Wormicloud: a new text summarization tool based on word clouds to explore the C. elegans literature

Abstract

Finding relevant information from newly published scientific papers is becoming increasingly difficult due to the pace at which articles are published every year as well as the increasing amount of information per paper. Biocuration and model organism databases provide a map for researchers to navigate through the complex structure of the biomedical literature by distilling knowledge into curated and standardized information. In addition, scientific search engines such as PubMed and text-mining tools such as Textpresso allow researchers to easily search for specific biological aspects from newly published papers, facilitating knowledge transfer. However, digesting the information returned by these systems—often a large number of documents—still requires considerable effort. In this paper, we present Wormicloud, a new tool that summarizes scientific articles in a graphical way through word clouds.
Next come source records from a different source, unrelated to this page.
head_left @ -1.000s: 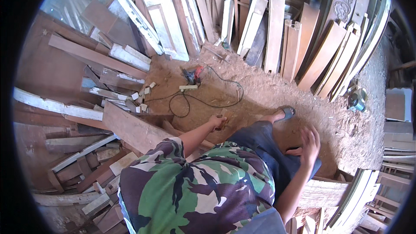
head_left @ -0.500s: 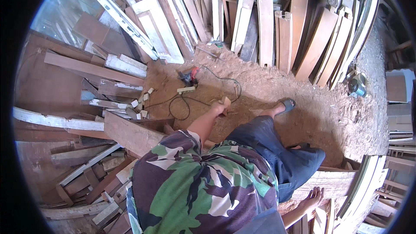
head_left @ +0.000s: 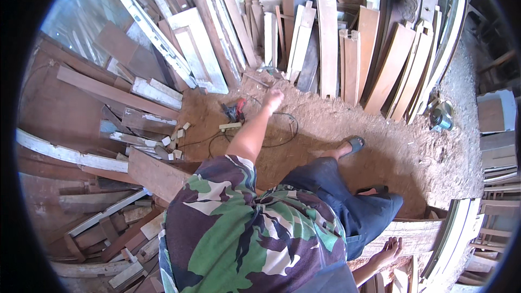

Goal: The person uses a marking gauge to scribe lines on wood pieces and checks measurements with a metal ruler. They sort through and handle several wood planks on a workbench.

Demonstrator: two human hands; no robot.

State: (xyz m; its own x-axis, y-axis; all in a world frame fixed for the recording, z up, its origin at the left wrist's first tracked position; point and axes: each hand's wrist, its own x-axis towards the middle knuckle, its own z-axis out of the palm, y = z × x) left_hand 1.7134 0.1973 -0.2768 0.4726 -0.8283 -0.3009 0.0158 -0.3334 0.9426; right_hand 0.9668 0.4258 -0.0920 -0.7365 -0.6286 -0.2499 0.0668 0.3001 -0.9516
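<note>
Fingers of the left hand (head_left: 273,99) curl loosely, gripping nothing, stretched above the sawdust floor (head_left: 347,119) just right of the red power tool (head_left: 234,111) and black cable (head_left: 282,130); the right hand (head_left: 388,250) lies flat, fingers spread, on a pale plank (head_left: 418,236)

I see no packages, labels, signs or screens from here. The view takes in only bare timber, sawdust and loose gear, and nothing among it carries a printed face, a wrapper or a display that I can make out.
</note>
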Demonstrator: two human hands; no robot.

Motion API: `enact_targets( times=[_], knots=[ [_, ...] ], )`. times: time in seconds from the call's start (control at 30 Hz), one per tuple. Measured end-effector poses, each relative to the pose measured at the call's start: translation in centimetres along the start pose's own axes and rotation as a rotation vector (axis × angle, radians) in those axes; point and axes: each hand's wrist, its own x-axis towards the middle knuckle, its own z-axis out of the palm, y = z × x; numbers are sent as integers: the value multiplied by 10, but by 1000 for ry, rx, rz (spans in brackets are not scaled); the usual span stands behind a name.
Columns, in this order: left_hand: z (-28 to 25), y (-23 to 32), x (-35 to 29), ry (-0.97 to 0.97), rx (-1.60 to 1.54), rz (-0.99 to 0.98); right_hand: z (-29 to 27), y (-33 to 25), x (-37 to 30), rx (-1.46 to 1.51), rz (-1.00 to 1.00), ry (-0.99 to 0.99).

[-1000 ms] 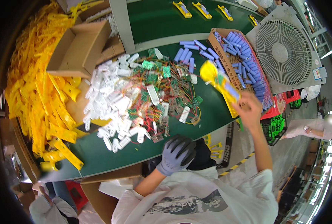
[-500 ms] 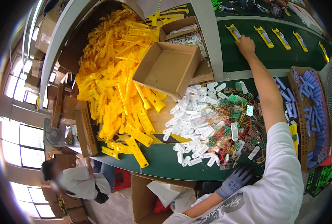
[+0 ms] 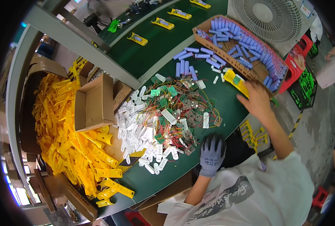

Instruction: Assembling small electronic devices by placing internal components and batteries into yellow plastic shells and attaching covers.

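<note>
My right hand (image 3: pixel 258 101), bare, reaches to the table's right edge. Its thumb and fingers close round the near end of a yellow plastic casing (image 3: pixel 233 80), which has a small green board in it. My left hand (image 3: pixel 212 153), in a grey glove with dark fingertips, hangs at the front edge with its fingers stretched out and nothing in them. Beyond it lies a tangle of green circuit boards with red and yellow wires (image 3: pixel 186 109). White plastic covers (image 3: pixel 131 126) heap up to the left of the boards. Loose blue cylindrical cells (image 3: pixel 182 68) lie behind them.
A carton of blue cells (image 3: pixel 246 71) stands beside the casing, with a large fan (image 3: pixel 265 17) behind it. Several filled yellow casings (image 3: pixel 163 23) sit on the green belt (image 3: pixel 131 56). At left are an open cardboard box (image 3: pixel 94 103) and a yellow casing pile (image 3: pixel 67 132).
The view has swung right. My right hand has left the casing on the belt and come to another casing beside the cell carton. My gloved left hand stays by the front edge.
</note>
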Motion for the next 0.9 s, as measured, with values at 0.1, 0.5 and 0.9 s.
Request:
enact_targets(
  times=[0.1,0.5,0.9],
  knots=[
    [1,4,4,0,27,56,-1,28,-37,22,36,-15],
    [-38,20,12,186,-172,55,-24,11,-82,716,28,78],
    [-75,46,60,-51,-179,184,-46,-5,-67,891,-423,-133]
  ],
)
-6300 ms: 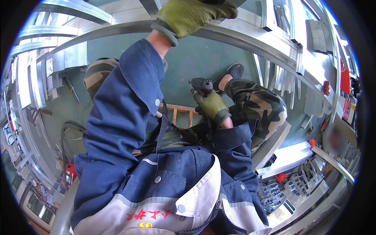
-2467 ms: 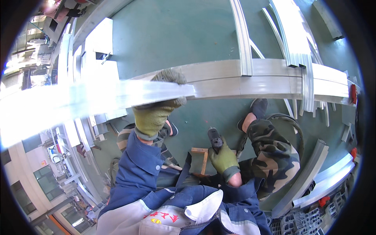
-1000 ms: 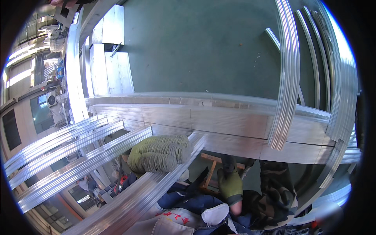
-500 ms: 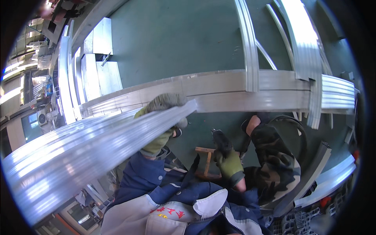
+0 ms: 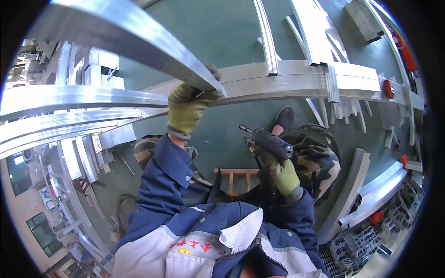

This tool is aimed at facilitating the discovery of new experimental results not yet curated by model organism databases and is designed for both researchers and biocurators. Wormicloud is customized for the Caenorhabditis elegans literature and provides several advantages over existing solutions, including being able to perform full-text searches through Textpresso, which provides more accurate results than other existing literature search engines. Wormicloud is integrated through direct links from gene interaction pages in WormBase. Additionally, it allows analysis on the gene sets obtained from literature searches with other WormBase tools such as SimpleMine and Gene Set Enrichment.

Additional Information

Published by Oxford University Press 2021. This work is written by (a) US Government employee(s) and is in the public domain in the US. Received 15 December 2020; Revised 19 February 2021; Published: 31 March 2021. We thank Ranjana Kishore, Daniela Raciti and Eduardo da Veiga Beltrame for their comments and suggestions on the manuscript. Funding: National Institutes of Health/National Human Genome Research Institute grants [U24HG002223 (WormBase) and U24HG010859 (Alliance Central)]. The authors declare that they have no conflict of interest.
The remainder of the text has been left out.